What about malware that use mic/cam? (note: the LED will always be on). Patrick reviewed some of them like yesterday:
- The Hackingteam’s implant
- Eleanor
- Mokes
- FruitFly
To protect against abusive access to the webcam & microphone, Patrick developed a nice tool called OverSight. The version 1.1 was just released with new features (better support for the mic, whitelisting apps which can access resources). The talk ended with a nice case study: Shazam was reported as listening all the time to the mic (even if disabled). This was reported by an OverSight user to Patrick. He decided to have a deeper look. He discovered that it’s not a bug but a feature and contacted Shazam. For performance reasons they use continuous recording on IOS but a shared SDK is used with OSX. Malicious or not? “OFF” means in fact “stop processing the recording” but don’t stop the recording.
Other tools developed by Patrick:
- KnockKnock
- BlockBlock
- RansomWhere (detect encryption of files and high number of created files)
It was a very cool talk with lot of interesting information and tips to protect your OSX computers! [Slides are available here]
The last talk from my list was “Is There a Doctor in The House? Hacking Medical Devices and Healthcare Infrastructure” presented by Anirudh Duggal. Usually, such talks present vulnerabilities around the devices that we can find everywhere in hospitals but the the talk focused on something completely different: The protocol HL7 2.x.
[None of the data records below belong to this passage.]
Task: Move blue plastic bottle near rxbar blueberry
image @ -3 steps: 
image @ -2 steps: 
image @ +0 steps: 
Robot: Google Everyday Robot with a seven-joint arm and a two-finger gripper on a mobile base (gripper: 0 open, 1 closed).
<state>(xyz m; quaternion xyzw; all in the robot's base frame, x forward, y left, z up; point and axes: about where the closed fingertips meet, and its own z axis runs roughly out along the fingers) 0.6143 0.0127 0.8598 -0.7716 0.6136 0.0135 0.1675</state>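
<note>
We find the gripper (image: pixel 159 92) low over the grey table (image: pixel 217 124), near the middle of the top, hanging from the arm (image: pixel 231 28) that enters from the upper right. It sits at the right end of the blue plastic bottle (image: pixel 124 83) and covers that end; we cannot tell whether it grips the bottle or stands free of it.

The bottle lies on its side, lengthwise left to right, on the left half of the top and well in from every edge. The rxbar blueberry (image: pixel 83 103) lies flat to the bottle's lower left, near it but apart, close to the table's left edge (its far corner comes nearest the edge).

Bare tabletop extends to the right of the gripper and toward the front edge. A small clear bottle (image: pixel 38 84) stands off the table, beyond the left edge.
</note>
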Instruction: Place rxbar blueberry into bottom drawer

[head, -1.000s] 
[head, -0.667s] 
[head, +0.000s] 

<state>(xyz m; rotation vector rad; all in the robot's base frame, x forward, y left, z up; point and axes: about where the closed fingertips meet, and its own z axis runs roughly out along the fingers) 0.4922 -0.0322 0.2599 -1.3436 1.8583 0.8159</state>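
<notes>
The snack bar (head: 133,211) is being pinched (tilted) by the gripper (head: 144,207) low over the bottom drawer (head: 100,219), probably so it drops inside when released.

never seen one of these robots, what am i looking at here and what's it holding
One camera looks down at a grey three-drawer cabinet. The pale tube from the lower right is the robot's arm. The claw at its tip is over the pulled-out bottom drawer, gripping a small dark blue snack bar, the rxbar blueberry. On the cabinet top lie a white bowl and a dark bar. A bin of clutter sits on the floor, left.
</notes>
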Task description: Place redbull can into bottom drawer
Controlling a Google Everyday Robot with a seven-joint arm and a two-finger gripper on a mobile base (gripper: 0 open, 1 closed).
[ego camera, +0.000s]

Hospitals have: devices (monitors, X-ray, MRI, …), networks, protocols (DICOM, HL7, FHIR, HTTP, FTP) and records (patients). HL7 is a messaging standard used by medical devices to achieve interoperability. Messages may contain patient info (PII), doctor info, patient visit details, allergy & diagnostics. Anirudh reviewed the different types of message that can be exchanged like “RDE” or ” Pharmacy Order Message”. The common attacks are:
- MITM (everything is in clear text)
- Message source not validated
- DoS
- Fuzzing
This is scaring to see that important information are exchanged with so poor protections. How to improve? According to Anirugh, here are some ideas:
- Validate messages size
- Enforce TLS
- Input sanitization
- Fault tolerance
- Anonymization
- Add consistency checks (checksum)
The future? HL7 will be replaced by FHIR a lightweight HTTP-based API. I learned interesting stuff about this protocol… [Slides are available here]
The closing keynote was given by Natalie Silvanovich working on the Google Project Zero. It was about the Shakra Javascript engine. Natalie reviewed the code and discovered 13 bugs, now fixed. She started the talk with a deep review of the principles of arrays in the Javascript engine. Arrays are very important in JS. There are simple but can quickly become complicate with arrays of arrays of arrays. Example:
var b = [ 1; “bob, {}, new RegExp() ];
The second part of the talk was dedicated to the review of the bug she found during her research time. I was a bit lost (the end of the day and not my preferred topic) but the work performed looked very nice.
The 2017’s edition is now over. Besides the talk, the main room was full of sponsor booths with nice challenges, hackerspaces, etc. A great edition! See you next year I hope!